George Koenemann, 75, grew up near the park and described the neighborhood as a mixed group of people of all economic means, with the streets lined with vibrant businesses and parks. He loved the fact that fans could attend a game nearly every day of the summer, with the big-league teams alternating home stands.

“Initially I was a Brown’s fan, and then a Cardinals fan, too,” Koenemann said. “The Browns were always in last place. What was the old saying? Number one in shoes, but last in the American League.”

A neighborhood mainstay was Palermo’s Tavern, at the corner of Spring and Sullivan, just outside the left-field gates – self-proclaimed as “America’s Original Sports Bar.” Palermo’s opened as a restaurant and hot dog stand in 1923, and expanded to a bar when Prohibition ended. Many ballplayers would stop by after a game, as would shift workers from the nearby Carter Carburetor factory.

In 1947 the Palermos brought in a 12-inch television, and bar games such as billiards and shuffleboard attracted fans. The walls were decorated with hundreds of cracked bats brought over by a bat boy who was friends with the owner’s son.

The bar closed after the Cardinals left in 1966, like many of the businesses along Grand Boulevard. The neighborhood, now known as JeffVanderLou, is a shell of its old self, scattered with many vacant buildings and a steadily declining population.

The Carter Carburetor factory, once a beehive of activity with shifts running 24 hours a day, shut down in 1984 and is now fenced off, abandoned and toxic, with broken windows and littered with debris. The property has been condemned by the EPA and is in the initial stages of an asbestos abatement program.

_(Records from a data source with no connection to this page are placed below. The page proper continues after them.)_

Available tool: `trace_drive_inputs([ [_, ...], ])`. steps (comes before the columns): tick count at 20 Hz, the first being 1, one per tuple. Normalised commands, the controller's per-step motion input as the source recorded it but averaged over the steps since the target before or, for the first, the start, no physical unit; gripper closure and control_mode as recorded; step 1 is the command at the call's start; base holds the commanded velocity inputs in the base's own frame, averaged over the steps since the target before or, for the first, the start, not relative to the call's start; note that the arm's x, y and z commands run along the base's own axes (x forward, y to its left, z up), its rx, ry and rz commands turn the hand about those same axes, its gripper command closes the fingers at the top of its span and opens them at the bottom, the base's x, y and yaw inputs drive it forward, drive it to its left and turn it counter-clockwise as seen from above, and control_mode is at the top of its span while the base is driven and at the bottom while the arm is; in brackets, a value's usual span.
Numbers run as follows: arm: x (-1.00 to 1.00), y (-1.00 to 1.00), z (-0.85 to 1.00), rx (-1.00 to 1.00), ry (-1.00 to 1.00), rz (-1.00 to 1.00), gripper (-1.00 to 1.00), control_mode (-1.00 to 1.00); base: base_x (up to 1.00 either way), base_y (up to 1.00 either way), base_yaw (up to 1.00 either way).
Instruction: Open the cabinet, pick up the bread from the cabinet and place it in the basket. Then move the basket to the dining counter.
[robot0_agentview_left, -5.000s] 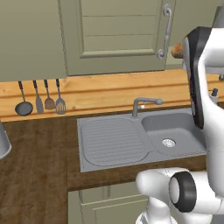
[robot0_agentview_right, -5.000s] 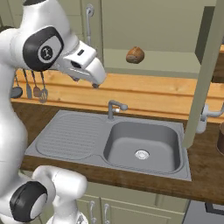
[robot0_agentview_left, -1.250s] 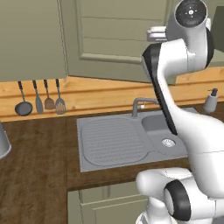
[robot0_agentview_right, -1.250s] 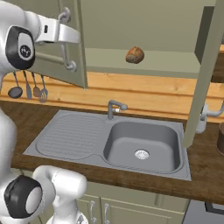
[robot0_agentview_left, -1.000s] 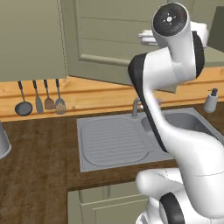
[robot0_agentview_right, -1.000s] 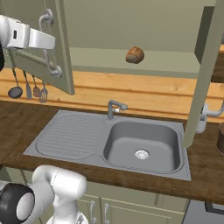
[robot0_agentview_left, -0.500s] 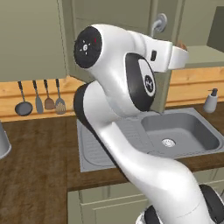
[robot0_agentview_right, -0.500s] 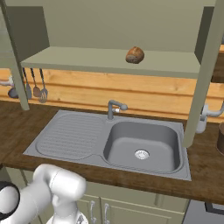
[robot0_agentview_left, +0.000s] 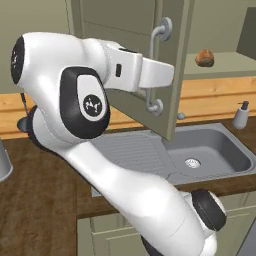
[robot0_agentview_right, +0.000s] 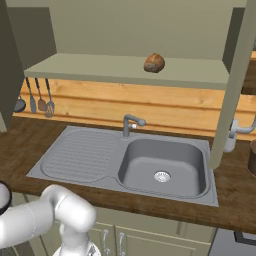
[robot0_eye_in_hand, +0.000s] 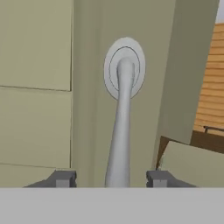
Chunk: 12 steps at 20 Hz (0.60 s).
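Cabinet (robot0_agentview_left: 175, 65) door swung wide open, its bar handle (robot0_eye_in_hand: 120, 131) running up between the fingertips (robot0_eye_in_hand: 63, 178) of the gripper (robot0_eye_in_hand: 111, 179). Jaws parted, a gap on each side of the bar, nothing clamped. Bread (robot0_agentview_right: 154, 63) resting on the cabinet shelf (robot0_agentview_right: 100, 67), near its front edge, above the sink (robot0_agentview_right: 160, 167).

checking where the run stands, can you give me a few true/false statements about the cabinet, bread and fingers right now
1. The cabinet door stands swung open. True.
2. The bread lies in the sink. False: it sits on the cabinet shelf above the sink.
3. The fingers are clamped shut on the handle. False: they stand apart, one on each side of the bar, not touching it.
4. Utensils hang on the wall left of the faucet. True.
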Motion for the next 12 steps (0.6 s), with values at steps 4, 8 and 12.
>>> trace_drive_inputs([
  [4,-0.32,0.2,0.0,0.0,0.0,-0.1,-1.0,-1.0,0.0,0.0,0.0],
  [8,-0.68,-0.21,-0.05,0.02,0.0,-0.01,-1.0,-1.0,0.0,0.0,0.0],
  [12,-0.91,-0.84,-0.34,0.23,-0.04,0.14,-1.0,-1.0,0.0,0.0,0.0],
])
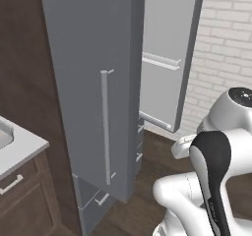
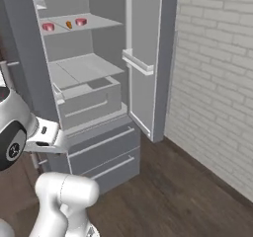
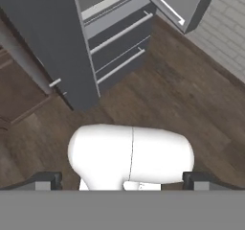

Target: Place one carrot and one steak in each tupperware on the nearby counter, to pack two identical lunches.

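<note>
Dark wood flooring (image 2: 188,191) ran beneath a tall grey fridge (image 2: 94,107) whose doors stood open beside a pale brick wall (image 2: 217,83). On its upper shelf (image 2: 94,21), far from the arm, two steaks (image 2: 48,27) lay with one carrot (image 2: 69,24) between them. Over the floor the fingers (image 3: 48,180) stood wide apart, holding nothing, and a corner of the bench (image 1: 22,149) showed at the left.

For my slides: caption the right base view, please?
Open fridge with two steaks and a carrot on an upper shelf.
</note>
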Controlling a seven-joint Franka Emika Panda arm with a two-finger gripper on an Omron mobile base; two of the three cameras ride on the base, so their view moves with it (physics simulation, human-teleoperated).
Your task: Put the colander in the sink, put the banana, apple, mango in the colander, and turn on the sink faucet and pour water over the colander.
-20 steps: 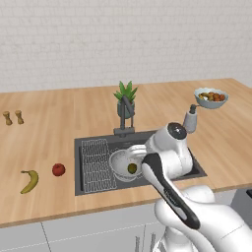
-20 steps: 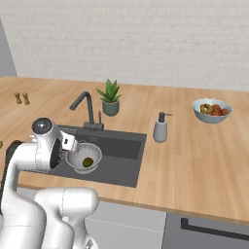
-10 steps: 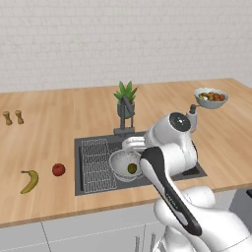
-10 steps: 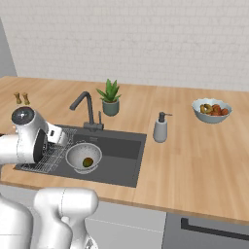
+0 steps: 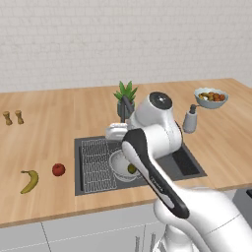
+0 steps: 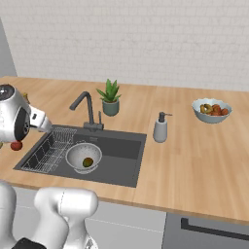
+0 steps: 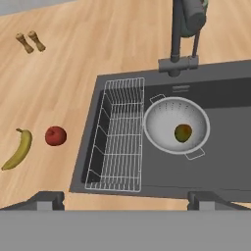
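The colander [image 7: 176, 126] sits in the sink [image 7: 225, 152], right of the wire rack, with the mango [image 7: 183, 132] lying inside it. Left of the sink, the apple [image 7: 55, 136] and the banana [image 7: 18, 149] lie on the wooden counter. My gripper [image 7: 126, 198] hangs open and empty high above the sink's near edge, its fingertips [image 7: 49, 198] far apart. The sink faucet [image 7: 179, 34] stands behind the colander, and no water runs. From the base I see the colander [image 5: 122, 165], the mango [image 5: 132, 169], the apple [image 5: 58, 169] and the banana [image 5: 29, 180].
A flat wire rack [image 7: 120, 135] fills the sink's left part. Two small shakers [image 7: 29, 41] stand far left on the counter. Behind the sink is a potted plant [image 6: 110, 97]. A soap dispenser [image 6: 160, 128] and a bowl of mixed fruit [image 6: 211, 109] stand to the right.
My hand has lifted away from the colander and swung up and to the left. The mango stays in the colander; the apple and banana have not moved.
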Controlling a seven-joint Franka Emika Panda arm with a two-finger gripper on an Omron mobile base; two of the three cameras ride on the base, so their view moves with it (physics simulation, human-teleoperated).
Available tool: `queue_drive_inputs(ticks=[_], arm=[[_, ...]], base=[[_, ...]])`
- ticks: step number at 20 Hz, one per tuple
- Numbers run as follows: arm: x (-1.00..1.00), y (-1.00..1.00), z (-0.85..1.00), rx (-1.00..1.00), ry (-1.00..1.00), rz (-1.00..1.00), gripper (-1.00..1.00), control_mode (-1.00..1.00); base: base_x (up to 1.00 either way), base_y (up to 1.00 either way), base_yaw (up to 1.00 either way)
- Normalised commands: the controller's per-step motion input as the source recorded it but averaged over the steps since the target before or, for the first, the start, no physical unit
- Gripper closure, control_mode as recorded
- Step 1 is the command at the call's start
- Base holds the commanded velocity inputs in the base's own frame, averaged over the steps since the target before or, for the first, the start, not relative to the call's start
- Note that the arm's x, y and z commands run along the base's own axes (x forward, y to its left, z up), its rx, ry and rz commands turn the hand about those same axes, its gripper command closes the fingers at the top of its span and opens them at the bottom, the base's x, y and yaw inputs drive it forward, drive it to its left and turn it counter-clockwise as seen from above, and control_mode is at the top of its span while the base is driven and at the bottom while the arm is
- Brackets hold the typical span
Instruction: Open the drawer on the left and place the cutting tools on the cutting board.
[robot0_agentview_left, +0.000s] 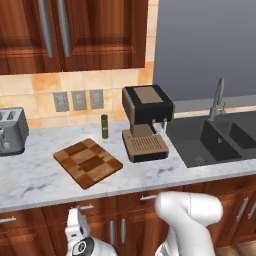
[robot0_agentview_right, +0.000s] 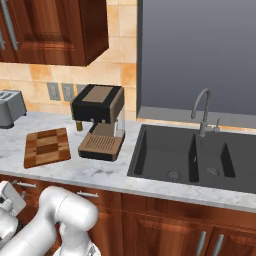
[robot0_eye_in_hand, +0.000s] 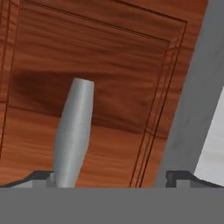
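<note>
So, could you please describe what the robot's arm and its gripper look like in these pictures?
The arm is glossy white, built of rounded, bulbous segments, with a dark ring at the joint low in the left base view. The gripper ends in two small dark, flat finger tips. No cables or markings are visible.

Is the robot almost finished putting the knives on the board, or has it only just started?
Only just started. Nothing looks done: the cutting board on the counter is bare, and no cutting tools are out. In hand now: the open gripper sits right up against the drawer, with its silver handle close by one fingertip, not yet gripped. Still left: grab the handle, pull the drawer open, then move the tools onto the board.
</note>
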Motion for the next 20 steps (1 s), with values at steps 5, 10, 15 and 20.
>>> queue_drive_inputs(ticks=[5, 10, 15, 20], arm=[[0.28, 0.18, -0.36, -0.05, -0.01, 0.0, -1.0, -1.0], [0.34, 0.0, -0.11, 0.0, 0.01, 0.01, -1.0, -1.0], [0.35, 0.0, -0.08, 0.0, 0.02, 0.01, -1.0, -1.0], [0.32, 0.0, -0.18, 0.0, 0.0, 0.0, -1.0, -1.0]], base=[[0.0, 0.0, 0.0], [0.0, 0.0, 0.0], [0.0, 0.0, 0.0], [0.0, 0.0, 0.0]])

But baseball carries on in the footprint of Sportsman’s Park across the street. The land where the stadium stood was donated in 1967 to the Herbert Hoover Boys Club (now known as the Boys and Girls Clubs of Greater St. Louis). A smaller-sized field was built at the site – and home plate is very close to where the batter’s box of Sportsman’s Park was laid out.

Kids now run the base paths and yell encouragement to their teammates from the dugout, much like the members of the Gashouse Gang of the 1940s or those lovable losers, the Brownies, did so many years ago.